• Task brief
From the line that has "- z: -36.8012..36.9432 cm" down to the last line of the data below, set down every line exactly, but none of the pictures.

————————

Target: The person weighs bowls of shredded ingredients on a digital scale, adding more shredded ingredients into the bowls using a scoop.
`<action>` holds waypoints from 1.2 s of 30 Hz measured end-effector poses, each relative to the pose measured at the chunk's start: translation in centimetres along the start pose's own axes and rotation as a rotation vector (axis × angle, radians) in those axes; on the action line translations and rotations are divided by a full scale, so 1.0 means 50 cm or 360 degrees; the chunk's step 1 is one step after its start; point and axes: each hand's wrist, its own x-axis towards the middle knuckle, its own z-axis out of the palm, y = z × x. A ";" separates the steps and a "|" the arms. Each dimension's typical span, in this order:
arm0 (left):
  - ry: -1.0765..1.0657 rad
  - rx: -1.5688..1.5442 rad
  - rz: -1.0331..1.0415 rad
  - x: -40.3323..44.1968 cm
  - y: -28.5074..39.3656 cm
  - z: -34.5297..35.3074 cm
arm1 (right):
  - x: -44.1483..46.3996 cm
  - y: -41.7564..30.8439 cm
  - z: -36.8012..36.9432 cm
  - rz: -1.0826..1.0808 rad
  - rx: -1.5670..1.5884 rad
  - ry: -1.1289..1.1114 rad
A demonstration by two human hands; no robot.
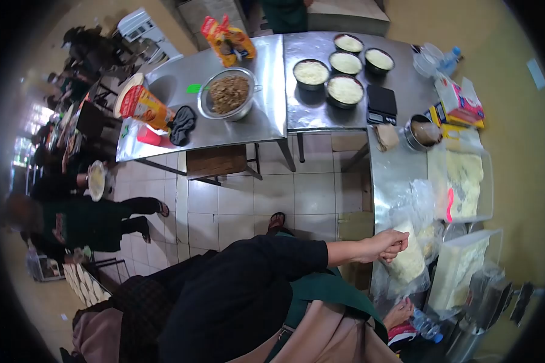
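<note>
My left hand (386, 245) is closed above a clear plastic bag of pale, crumbly food (407, 266) on the metal table's right side; what its fingers hold, if anything, is too small to name. Lower down, my right hand (399, 312) is partly visible at the bag's near edge, its fingers bent together beside a clear water bottle (426, 325). What lies between those fingers cannot be made out. Right of the bag, one clear container (466, 184) holds pale food and a pink-handled tool (450, 204); another white block-like container (460, 272) is nearer.
Several black bowls of white food (345, 91) stand at the back beside a black scale (382, 104). A metal bowl of brown pieces (229, 94) and orange packets (227, 41) are farther left. A wooden stool (217, 162) is below. A person in green (82, 224) stands left.
</note>
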 end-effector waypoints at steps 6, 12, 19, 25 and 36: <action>0.0177 0.0165 0.0229 -0.066 0.067 -0.035 | 0.031 -0.170 -0.100 -0.0376 0.0379 0.0421; 0.0188 0.0714 0.0518 -0.080 0.067 -0.022 | -0.068 -0.585 -0.208 -0.0613 0.1592 -0.0375; 0.0455 0.0856 0.0775 -0.193 0.121 0.004 | -0.089 -0.770 -0.161 -0.0682 0.2771 -0.1421; 0.0331 0.2268 0.1582 -0.296 0.164 -0.078 | -0.113 -0.873 -0.149 -0.0533 0.3559 -0.2414; 0.1420 0.1684 0.1519 -0.526 0.277 -0.314 | -0.299 -1.030 -0.318 -0.0641 0.2772 -0.2167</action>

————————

• Response below
  - z: -36.8012..36.9432 cm
  - rz: -1.0826..1.0808 rad
  - rx: -1.5670..1.5884 rad
  - ry: -1.1289..1.1114 rad
A demonstration by two human hands; no robot.
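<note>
My left hand (386, 245) is closed above a clear plastic bag of pale, crumbly food (407, 266) on the metal table's right side; what its fingers hold, if anything, is too small to name. Lower down, my right hand (399, 312) is partly visible at the bag's near edge, its fingers bent together beside a clear water bottle (426, 325). What lies between those fingers cannot be made out. Right of the bag, one clear container (466, 184) holds pale food and a pink-handled tool (450, 204); another white block-like container (460, 272) is nearer.
Several black bowls of white food (345, 91) stand at the back beside a black scale (382, 104). A metal bowl of brown pieces (229, 94) and orange packets (227, 41) are farther left. A wooden stool (217, 162) is below. A person in green (82, 224) stands left.
</note>
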 end-effector waypoints at steps 6, 12, 19, 25 and 36: <action>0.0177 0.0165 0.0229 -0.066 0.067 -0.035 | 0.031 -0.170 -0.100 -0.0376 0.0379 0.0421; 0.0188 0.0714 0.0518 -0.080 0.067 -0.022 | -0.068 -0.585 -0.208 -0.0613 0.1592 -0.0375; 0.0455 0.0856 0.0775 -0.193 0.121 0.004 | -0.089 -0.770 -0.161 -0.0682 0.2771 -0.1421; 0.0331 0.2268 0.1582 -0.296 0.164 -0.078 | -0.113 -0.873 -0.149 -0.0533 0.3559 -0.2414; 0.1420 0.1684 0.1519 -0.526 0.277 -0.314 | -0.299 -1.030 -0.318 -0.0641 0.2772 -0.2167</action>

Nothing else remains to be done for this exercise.